Feeling a little more confident, I smile shyly at one boy in washed-out jeans and a pale-blue T-shirt. He’s the only one not whistling or catcalling to me, but I like the look of him the best. He looks like all the rest of them—tall, lean, tanned, and chiseled—but he’s silent, respectful, and there’s something intense about him that draws my eyes to his.
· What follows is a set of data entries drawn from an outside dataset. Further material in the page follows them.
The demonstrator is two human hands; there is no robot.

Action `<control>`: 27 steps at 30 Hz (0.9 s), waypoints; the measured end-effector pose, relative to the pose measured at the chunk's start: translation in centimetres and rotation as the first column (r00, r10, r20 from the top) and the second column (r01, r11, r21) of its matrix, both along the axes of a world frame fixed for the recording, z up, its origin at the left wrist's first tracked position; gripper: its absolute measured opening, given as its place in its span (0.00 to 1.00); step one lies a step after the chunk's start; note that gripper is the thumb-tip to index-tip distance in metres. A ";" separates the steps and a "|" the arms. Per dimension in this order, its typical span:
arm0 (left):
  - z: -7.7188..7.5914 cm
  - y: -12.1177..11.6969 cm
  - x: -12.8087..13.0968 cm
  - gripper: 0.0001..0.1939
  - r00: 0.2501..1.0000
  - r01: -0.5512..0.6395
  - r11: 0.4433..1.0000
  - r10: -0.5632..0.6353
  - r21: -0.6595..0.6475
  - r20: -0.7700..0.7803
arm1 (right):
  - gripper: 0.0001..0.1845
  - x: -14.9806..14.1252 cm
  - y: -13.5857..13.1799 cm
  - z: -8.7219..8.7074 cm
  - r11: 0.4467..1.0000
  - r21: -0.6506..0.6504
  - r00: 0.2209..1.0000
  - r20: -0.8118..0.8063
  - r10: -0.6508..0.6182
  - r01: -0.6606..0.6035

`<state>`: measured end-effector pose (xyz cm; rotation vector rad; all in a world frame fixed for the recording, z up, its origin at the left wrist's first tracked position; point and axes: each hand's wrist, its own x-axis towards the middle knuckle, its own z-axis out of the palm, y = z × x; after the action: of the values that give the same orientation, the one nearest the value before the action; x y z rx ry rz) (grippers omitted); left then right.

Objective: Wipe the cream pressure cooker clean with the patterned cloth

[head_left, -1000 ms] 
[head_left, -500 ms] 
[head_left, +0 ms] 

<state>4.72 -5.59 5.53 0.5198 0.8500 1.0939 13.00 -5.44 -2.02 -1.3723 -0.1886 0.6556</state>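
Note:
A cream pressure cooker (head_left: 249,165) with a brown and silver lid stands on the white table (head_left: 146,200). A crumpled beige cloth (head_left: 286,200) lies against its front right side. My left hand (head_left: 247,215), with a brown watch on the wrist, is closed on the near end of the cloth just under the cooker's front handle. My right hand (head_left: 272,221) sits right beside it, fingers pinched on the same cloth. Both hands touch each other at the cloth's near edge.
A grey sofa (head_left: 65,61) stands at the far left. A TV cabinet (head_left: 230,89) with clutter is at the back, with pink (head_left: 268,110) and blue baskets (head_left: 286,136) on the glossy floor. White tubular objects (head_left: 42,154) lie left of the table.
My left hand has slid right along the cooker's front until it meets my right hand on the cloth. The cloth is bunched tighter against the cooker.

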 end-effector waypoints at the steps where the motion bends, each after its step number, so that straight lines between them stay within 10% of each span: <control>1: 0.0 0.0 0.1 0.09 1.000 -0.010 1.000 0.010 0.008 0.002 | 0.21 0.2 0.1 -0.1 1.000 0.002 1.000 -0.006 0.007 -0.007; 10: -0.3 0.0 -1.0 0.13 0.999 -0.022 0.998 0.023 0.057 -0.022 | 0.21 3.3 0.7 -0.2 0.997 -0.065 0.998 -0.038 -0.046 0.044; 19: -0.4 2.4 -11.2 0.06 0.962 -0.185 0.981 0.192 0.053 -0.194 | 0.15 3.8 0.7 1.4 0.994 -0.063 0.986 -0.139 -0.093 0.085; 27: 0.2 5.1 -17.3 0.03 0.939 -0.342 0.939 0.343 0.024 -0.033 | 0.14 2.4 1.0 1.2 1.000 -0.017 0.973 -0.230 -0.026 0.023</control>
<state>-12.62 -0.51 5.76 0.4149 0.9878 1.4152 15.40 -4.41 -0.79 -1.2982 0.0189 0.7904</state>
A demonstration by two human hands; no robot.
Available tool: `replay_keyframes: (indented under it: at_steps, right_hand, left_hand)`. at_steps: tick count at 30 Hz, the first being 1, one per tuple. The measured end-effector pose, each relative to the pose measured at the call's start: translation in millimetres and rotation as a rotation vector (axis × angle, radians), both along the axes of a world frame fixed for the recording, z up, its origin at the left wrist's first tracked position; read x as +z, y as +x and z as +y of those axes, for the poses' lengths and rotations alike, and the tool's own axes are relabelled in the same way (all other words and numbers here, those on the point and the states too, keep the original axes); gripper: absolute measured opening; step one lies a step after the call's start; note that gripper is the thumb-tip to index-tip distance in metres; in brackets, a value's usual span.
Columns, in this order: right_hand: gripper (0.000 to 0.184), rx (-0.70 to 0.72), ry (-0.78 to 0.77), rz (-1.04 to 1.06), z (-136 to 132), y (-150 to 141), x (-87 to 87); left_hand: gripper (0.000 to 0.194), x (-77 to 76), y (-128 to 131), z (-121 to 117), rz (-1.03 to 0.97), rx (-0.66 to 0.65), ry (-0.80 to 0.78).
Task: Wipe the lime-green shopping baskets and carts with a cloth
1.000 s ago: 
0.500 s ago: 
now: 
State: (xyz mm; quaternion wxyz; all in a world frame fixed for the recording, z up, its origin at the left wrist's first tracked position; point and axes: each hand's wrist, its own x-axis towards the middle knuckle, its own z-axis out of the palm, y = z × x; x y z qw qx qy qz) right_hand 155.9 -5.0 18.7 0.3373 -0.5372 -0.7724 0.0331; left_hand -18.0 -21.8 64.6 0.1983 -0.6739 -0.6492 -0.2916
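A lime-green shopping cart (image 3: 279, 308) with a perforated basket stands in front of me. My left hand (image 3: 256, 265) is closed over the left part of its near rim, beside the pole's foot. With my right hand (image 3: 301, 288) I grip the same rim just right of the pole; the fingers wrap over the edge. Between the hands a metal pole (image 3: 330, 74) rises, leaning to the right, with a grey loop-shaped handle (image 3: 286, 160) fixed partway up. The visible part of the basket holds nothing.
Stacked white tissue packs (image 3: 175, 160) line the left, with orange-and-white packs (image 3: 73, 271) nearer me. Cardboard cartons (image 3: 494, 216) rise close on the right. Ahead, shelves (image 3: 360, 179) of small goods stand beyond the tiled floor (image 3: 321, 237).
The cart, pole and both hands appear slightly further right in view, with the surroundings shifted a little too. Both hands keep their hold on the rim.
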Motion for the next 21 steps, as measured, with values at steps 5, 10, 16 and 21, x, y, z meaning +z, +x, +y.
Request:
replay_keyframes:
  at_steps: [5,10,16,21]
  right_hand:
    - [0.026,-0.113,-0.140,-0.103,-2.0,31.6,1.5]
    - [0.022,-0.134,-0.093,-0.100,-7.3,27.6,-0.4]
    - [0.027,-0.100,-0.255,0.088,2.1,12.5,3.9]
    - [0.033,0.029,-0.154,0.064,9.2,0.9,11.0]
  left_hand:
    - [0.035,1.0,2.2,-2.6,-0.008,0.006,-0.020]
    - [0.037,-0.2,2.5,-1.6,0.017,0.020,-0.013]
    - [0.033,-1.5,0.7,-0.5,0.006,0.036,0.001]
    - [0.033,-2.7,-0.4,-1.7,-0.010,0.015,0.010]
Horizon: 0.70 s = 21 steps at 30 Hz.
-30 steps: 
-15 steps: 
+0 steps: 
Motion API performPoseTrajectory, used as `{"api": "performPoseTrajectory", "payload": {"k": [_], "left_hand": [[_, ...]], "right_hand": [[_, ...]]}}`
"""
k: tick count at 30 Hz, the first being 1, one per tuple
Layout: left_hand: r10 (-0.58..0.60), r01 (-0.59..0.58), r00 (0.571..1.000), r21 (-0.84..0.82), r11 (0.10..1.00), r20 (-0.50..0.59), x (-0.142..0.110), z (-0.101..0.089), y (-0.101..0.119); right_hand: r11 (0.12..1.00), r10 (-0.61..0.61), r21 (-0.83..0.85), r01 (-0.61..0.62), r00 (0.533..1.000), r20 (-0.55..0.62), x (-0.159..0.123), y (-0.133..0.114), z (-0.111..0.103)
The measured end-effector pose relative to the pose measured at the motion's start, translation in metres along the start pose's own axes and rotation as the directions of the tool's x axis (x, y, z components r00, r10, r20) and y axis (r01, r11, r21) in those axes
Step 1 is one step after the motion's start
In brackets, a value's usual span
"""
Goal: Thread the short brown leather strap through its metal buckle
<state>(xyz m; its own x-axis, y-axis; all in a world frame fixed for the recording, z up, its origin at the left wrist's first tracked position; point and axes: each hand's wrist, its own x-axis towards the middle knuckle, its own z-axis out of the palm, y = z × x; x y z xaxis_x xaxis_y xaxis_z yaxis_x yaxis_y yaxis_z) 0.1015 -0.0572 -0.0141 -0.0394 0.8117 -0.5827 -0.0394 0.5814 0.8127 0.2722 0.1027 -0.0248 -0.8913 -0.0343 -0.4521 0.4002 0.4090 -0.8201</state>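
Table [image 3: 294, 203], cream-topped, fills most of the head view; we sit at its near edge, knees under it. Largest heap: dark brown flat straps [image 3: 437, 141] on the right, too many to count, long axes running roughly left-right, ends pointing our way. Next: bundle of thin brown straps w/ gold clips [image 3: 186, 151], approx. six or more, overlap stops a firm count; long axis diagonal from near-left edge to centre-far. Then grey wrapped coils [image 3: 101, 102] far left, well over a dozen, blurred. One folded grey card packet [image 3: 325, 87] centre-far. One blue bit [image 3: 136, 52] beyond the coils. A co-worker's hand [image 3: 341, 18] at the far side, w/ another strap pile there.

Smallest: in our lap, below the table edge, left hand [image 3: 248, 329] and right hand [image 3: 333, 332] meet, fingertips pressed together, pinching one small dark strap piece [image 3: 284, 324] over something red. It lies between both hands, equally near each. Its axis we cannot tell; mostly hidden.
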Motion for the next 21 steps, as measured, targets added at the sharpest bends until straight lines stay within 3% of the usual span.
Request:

Lara gets chatting to one of the guys. Her Spanish isn’t much better than his English, but even I know what
bailamos
means. “Let’s dance.” And so a group of us follow him down a side alley to a little flamenco bar that appears to be carved into a rough hole in the wall. Inside it’s more like a cave than a club, the whitewashed walls curving over to touch each other in the middle, forming a ceiling that hangs low over our heads. An old man plays guitar while the women dance and make animal-like noises, whooping and clapping, and I know that I’ve stumbled across real flamenco whose sexy, earthy beat has pulsed in this city for hundreds and hundreds of years.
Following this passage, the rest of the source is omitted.